DOJ Investigating TikTok’s Chinese Parent Company for Alleged Spying on U.S. Journalists

The Justice Department is reportedly investigating ByteDance, the Chinese-based company that owns TikTok, over allegations that it has been spying on American citizens, including several tech journalists.

The DOJ’s criminal division, the FBI and the U.S. attorney for the Eastern District of Virginia opened the investigation late last year after ByteDance acknowledged that it had inappropriately obtained the data of U.S. TikTok users, including two reporters, Forbes reported. 

Emily Baker-White, a Forbes journalist who said ByteDance used her TikTok account to track her location in an effort to find her sources, reported Thursday that the FBI and DOJ are investigating the situation.

ByteDance admitted to the surveillance after an internal investigation, which led to the firing of Chris Lepitak, the employee who oversaw the team responsible for the surveillance. 

The news comes as the Committee on Foreign Investment in the U.S. (CFIUS) ordered the Chinese owners of TikTok to sell their stake in the company or face a potential U.S. ban. Sixty-percent of ByteDance is owned by international investors, 20 percent is owned by employees and 20 percent is owned by its founders who carry disproportionate voting rights.

CFIUS issued its ultimatum last week, but TikTok has been dismissive of the idea of divestment as a means to address user privacy and data sharing concerns.
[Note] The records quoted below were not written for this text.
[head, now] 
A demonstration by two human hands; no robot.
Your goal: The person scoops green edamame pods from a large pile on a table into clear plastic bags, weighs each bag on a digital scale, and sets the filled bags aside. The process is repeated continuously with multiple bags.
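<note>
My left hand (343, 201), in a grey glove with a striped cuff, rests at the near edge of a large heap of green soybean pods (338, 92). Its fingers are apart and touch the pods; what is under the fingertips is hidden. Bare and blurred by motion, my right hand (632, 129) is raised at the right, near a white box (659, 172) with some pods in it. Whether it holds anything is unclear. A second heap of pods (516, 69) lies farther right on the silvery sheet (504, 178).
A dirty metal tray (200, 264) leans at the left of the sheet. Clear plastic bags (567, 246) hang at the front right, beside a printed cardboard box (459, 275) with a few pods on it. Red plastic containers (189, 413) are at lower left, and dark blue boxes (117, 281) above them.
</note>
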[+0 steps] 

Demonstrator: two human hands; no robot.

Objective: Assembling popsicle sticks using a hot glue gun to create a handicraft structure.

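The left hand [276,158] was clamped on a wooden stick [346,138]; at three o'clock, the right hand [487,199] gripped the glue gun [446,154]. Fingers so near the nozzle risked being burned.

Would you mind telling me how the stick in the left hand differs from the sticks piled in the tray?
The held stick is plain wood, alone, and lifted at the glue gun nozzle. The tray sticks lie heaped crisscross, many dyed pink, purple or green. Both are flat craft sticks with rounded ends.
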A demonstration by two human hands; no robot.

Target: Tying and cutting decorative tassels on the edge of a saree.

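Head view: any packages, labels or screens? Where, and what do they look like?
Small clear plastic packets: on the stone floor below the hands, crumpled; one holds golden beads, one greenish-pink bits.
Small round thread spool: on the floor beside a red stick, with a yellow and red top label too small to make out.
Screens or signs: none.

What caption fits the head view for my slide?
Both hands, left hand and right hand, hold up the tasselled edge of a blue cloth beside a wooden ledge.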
“If protecting national security is the objective, divestment doesn’t solve the problem: a change in ownership would not impose any new restrictions on data flows or access,” TikTok spokeswoman Brooke Oberwetter said in a statement to the Wall Street Journal.

“The best way to address concerns about national security is with the transparent, U.S.-based protection of U.S. user data and systems, with robust third-party monitoring, vetting, and verification, which we are already implementing,” she added.

To address concerns about TikTok’s collection of user information, including biometric location data for more than 100 million users in America alone, TikTok has launched Project Texas, an initiative to store all American data in the United States.